▶ **Exercise aim**: Reproduce exactly, and only, the lines below from the one containing "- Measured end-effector" through the one containing "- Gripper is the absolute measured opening".
§ §
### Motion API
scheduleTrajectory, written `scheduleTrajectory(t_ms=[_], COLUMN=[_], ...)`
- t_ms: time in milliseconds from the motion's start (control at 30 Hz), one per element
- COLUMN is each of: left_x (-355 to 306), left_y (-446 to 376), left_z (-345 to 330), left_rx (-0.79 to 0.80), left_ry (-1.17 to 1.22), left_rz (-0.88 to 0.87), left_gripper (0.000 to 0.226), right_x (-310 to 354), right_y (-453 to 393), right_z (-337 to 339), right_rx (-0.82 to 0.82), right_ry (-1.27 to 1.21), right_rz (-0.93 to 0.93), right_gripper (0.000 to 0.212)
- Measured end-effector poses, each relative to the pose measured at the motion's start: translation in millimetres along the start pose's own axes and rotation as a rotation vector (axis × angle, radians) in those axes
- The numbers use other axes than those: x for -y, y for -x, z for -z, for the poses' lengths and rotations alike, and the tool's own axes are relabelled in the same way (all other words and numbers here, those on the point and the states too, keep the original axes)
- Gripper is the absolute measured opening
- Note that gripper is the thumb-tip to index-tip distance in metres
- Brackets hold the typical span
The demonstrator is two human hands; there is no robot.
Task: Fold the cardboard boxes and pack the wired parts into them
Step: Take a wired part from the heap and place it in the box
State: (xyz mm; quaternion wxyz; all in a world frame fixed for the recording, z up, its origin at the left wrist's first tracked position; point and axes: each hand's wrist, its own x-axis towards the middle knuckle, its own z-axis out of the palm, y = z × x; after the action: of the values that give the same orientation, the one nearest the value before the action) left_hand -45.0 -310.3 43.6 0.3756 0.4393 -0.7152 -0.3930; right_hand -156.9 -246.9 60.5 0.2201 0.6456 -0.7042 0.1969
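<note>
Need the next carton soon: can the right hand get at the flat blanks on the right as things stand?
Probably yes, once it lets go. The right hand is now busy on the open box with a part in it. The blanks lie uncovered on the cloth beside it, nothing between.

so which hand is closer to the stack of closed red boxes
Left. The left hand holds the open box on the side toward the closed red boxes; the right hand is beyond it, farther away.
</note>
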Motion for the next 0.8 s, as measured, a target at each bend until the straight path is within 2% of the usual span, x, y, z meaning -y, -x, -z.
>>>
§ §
▶ **Solution for this exercise**:
- Measured end-effector poses, each relative to the pose measured at the motion's start: translation in millimetres along the start pose's own axes and rotation as a rotation vector (axis × angle, radians) in those axes
- The numbers use other axes than those: x for -y, y for -x, z for -z, for the poses' lengths and rotations alike, and the tool's own axes are relabelled in the same way (all other words and numbers here, those on the point and the states too, keep the original axes)
- Gripper is the absolute measured opening

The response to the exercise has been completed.